By the same logic that one concludes that academics are more deserving of esteem than other professions because they get paid more, one might conclude that a professional basketball player is even more worthy of esteem than the academic. An academic may protest, "It is not about pay; I actually do not get paid all that much. It is about the sacrifice I make in order to improve the world." In that case, the basement dweller who sits on a computer fixing obscure bugs in open-source freeware web applications is worthy of even more esteem because he gets paid even less. The same could be said for the campaign worker who folds brochures outside of the public eye, while the candidate gives speeches on television. Often such people's contributions are little noticed or appreciated. As Mises commented regarding war, "It is not just that those in the front line shed their life-blood in obscurity, while the commanders, comfortably located in headquarters hundreds of miles behind the trenches, gain glory and fame."[2]

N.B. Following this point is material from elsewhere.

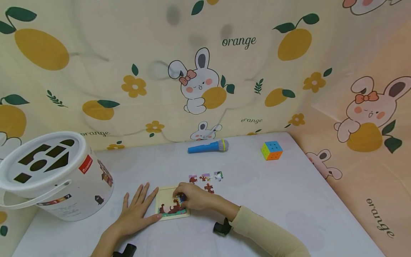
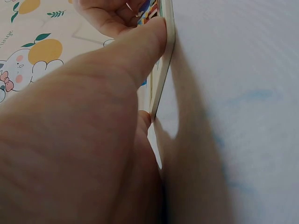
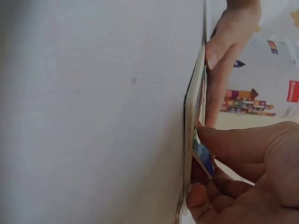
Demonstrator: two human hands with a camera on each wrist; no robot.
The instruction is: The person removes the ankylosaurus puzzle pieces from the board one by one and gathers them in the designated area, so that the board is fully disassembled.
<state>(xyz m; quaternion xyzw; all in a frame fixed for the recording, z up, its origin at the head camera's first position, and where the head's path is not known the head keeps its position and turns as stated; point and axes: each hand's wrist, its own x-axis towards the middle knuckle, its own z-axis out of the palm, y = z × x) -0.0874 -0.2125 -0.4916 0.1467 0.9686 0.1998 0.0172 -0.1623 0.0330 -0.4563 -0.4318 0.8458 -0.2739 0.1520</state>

Furthermore, the market for academics tends to be distorted by government intervention. Would there be so many academics if the state did not impose taxes in order to fund state universities and provide student aid? Or would more people choose non-academic forms of education? Might there not be a greater reliance on lay scholars if the state did not put its stamp of legitimacy on the academics turned out by its institutions, and give them preference in hiring to its own prestigious bureaucratic posts?

Academics are deemed worthy of a formal graduation ceremony and accolades for completing a degree. Why is there so much attention paid to such accomplishments, rather than to the kind of learning that can take place outside the kind of stodgy "educational" regime that Jonathan M. Finegold Catalán has described as "a voluntary low-security prison of sorts, where a collection of bureaucrats arbitrarily decides what is best for the student"?[3] Might there not be some better way of assessing a person's work ethic and intellectual capacity than a college degree? In any event, many successful people, such as Oprah Winfrey and Bill Gates, have gotten along fine without a degree. As Mises notes:[4]

In order to succeed in business a man does not need a degree from a school of business administration. These schools train the subalterns for routine jobs. They certainly do not train entrepreneurs. An entrepreneur cannot be trained. A man becomes an entrepreneur in seizing an opportunity and filling the gap. No special education is required for such a display of keen judgment, foresight, and energy. The most successful businessmen were often uneducated when measured by the scholastic standards of the teaching profession. But they were equal to their social function of adjusting production to the most urgent demand. Because of these merits the consumers chose them for business leadership.